IPC queries lead to empty row

Here you can post your opinions, ask questions and share experiences on the PATSTAT product line. Please always indicate the PATSTAT edition (e.g. 2015 Autumn Edition) and the database (e.g. PATSTAT Online, MySQL, MS SQL Server, ...) you are using.
Post Reply

alex_c
Posts: 1
Joined: Mon Feb 06, 2023 10:21 am

IPC queries lead to empty row

Post by alex_c » Mon Feb 06, 2023 11:24 am

Dear support team,

As a junior researcher, I am looking at the evolution of patents in the field of eco-innovation in china (and more specific localities in a second step). To find patents in the realm of eco-inno, I used a working by the OECD giving at the end a list of environmental-related IPC (https://read.oecd-ilibrary.org/environm ... w-en#page1).

The issue is that with the above code I developed, for some IPC I obtain usable results, but for other, the rows remain empty, and cannot figure out why.

Code: Select all

 SELECT   appln_filing_year, count (a.appln_id) as 'number of application' 
FROM tls201_appln a
JOIN tls209_appln_ipc i ON a.appln_id = i.appln_id
join tls224_appln_cpc c on a.appln_id = c.appln_id
join tls207_pers_appln x on a.appln_id = x.appln_id
join tls206_person pers on x.person_id = pers.person_id
--
WHERE (i.ipc_class_symbol = 'H05K  13/04' or i.ipc_class_symbol = 'B01D  53/34')
AND a.appln_filing_year BETWEEN 2000 AND 2019
and person_ctry_code ='cn'

GROUP BY a.appln_filing_year
ORDER BY a.appln_filing_year asc 
I would afterward add more IPC or CPC, but let only a few to be more clear. For instance, I obtain empty row (even not 0) with those ICP : B01D 53/36, Y02E 40/10 and so on ... (tough I look at the empty space before the slash)

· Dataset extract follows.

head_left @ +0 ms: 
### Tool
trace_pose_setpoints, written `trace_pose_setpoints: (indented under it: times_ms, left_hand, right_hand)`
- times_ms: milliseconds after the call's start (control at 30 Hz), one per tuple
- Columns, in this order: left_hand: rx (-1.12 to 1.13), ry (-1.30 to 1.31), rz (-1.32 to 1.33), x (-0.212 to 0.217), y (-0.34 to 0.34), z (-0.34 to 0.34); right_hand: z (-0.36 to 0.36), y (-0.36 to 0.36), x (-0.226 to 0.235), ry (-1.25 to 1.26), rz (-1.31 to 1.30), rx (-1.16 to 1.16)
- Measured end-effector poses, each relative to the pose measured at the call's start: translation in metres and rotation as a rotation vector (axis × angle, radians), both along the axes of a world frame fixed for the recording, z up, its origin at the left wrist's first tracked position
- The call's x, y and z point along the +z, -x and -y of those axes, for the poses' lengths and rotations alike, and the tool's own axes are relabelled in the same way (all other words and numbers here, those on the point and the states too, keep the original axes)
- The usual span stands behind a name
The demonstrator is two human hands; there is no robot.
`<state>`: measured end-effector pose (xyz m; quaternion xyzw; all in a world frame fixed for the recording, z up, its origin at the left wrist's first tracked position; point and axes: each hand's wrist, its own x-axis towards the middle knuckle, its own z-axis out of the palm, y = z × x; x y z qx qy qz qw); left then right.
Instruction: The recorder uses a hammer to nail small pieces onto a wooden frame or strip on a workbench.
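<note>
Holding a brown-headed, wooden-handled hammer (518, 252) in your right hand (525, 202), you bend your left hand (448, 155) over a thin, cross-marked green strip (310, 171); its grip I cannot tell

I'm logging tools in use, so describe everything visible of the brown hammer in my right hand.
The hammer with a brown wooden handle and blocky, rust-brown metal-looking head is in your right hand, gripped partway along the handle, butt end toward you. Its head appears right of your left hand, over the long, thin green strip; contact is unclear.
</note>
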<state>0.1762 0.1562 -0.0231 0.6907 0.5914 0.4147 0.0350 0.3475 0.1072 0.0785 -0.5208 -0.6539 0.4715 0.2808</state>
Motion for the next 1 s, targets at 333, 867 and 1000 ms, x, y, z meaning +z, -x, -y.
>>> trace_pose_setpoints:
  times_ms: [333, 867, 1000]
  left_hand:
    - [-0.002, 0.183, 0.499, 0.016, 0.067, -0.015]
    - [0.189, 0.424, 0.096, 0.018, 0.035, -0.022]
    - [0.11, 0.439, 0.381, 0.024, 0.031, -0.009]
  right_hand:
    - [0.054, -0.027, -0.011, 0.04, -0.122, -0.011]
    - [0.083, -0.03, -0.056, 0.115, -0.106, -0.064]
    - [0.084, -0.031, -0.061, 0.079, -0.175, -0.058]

Could you please enlighten me, or redirect me to an already discussed topic, I look after it on the forum but couldn't find anything.

If I may also ask you, how to identify Chinese cities in PATSTAT, I would be also very glad. I tried with the ZiP code or the address or other items from table 206, but that was not very conclusive.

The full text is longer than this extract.